--- Data segment Enclosed Below ---
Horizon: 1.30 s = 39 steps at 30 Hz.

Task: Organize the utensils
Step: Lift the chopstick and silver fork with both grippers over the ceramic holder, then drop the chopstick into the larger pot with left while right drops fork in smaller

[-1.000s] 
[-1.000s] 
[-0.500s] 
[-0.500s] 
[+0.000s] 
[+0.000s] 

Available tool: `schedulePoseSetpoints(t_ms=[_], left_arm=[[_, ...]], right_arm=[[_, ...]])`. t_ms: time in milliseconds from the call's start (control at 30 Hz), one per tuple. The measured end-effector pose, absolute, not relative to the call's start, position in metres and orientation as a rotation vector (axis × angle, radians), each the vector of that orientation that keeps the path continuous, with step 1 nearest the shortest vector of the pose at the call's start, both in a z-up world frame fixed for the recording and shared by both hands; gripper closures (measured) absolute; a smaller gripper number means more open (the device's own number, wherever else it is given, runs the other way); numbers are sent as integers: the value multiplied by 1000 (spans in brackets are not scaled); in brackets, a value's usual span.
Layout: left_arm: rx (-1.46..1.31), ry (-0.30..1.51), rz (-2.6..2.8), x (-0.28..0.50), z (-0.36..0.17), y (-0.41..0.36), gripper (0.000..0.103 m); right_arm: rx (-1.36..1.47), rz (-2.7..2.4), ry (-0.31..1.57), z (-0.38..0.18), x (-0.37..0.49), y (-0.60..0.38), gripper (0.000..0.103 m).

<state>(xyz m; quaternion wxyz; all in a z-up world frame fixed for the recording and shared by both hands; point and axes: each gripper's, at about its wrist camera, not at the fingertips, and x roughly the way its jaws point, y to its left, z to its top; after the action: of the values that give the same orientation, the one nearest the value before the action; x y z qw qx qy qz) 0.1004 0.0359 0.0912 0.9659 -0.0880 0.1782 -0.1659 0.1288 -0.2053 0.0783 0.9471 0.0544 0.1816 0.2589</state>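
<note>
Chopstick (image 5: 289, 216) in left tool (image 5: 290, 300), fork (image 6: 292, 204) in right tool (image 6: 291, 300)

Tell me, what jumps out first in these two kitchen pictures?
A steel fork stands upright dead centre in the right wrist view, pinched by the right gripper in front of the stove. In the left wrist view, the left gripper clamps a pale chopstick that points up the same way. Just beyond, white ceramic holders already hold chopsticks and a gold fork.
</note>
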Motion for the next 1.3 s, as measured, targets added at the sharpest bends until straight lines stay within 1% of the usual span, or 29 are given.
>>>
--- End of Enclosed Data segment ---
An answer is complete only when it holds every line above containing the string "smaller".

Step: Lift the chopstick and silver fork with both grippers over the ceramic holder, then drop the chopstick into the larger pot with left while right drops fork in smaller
Available tool: `schedulePoseSetpoints(t_ms=[_], left_arm=[[_, ...]], right_arm=[[_, ...]])`. t_ms: time in milliseconds from the call's start (control at 30 Hz), one per tuple. The measured end-effector pose, absolute, not relative to the call's start, position in metres and orientation as a rotation vector (axis × angle, radians), each the vector of that orientation that keeps the path continuous, with step 1 nearest the shortest vector of the pose at the call's start, both in a z-up world frame fixed for the recording and shared by both hands; gripper closures (measured) absolute; a smaller gripper number means more open (the device's own number, wherever else it is given, runs the other way); numbers are sent as integers: the value multiplied by 1000 (spans in brackets are not scaled); in brackets, a value's usual span.

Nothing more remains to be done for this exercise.